大きさは違えど本焼きの同じ種類の鏝です。

見た目の違いは本当に大きさだけです。



しかし鏝をクローズアップして見てみると大きな違いが。
ちょっとマニアなお話。

そうなんです。
鏝職人の印入りなのです。

「義春」さんとは山西の先代です。
残念ながら今はもう、お亡くなりになられています。

ちなみに向かって画像左側のもう片方。
ちょっとマニアなお話。
メーカーの印のみ。

同じ種類の鏝なのに、なぜ職人の印があったりなかったりするのか。
機械で大量生産されたものとの違い?
いえいえ、印がないものでも先代の職人義春さんが、ちゃんと作成されているようですよ。



じゃあ違いは何なのか。

印が入れられている場所にご注目。
職人の間では(少なくとも香川の)この部分を“背中”と読んでいます。
この背中に印が入れられているということは、焼きを入れる工程の前に印を入れてるんですね。
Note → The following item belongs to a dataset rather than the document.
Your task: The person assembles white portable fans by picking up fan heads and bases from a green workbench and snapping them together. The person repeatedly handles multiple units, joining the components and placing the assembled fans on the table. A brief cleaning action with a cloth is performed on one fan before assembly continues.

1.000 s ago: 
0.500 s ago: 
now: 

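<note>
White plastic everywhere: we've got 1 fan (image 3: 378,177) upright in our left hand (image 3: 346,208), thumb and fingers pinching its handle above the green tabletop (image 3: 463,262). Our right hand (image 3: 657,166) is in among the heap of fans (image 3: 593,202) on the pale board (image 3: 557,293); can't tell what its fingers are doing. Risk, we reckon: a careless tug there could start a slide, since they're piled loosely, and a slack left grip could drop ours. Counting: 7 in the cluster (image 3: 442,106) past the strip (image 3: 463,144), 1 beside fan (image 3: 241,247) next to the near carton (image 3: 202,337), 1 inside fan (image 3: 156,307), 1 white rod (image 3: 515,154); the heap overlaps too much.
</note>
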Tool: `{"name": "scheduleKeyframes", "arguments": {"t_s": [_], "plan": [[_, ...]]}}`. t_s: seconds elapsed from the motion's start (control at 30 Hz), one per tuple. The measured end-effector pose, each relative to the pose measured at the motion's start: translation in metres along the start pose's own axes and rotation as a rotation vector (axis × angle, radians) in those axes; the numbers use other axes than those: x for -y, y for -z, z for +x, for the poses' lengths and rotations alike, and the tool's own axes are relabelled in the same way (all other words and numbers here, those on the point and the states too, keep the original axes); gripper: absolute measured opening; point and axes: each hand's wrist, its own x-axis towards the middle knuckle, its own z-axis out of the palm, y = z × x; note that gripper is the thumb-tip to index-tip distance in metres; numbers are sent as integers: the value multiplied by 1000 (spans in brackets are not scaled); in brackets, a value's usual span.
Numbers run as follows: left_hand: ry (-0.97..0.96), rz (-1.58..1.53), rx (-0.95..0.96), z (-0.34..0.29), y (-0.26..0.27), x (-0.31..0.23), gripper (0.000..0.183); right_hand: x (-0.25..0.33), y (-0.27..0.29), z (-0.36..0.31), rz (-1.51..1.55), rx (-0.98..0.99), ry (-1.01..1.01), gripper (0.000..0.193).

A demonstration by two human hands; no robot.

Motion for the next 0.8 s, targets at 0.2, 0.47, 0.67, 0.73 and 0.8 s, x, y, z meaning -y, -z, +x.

鏝職人さんが焼きを入れる前に「この鏝は必ずいい鏝になる!」とすでに分かっているということになります。
ようするに鏝職人の“お気に入りマーク”という感じ。

そして使い心地も格別に違うようです。
当たり前ですよね、自分の名前を残そうと思えるだけの誇れる作品なのですから。

この話を主人から聞きまして職人が使う道具も職人が作っていたりするんだなぁ、と当たり前ながら少し感慨深くなりました。


このような印入りの鏝はもちろん早い者勝ちで売れていくそうです。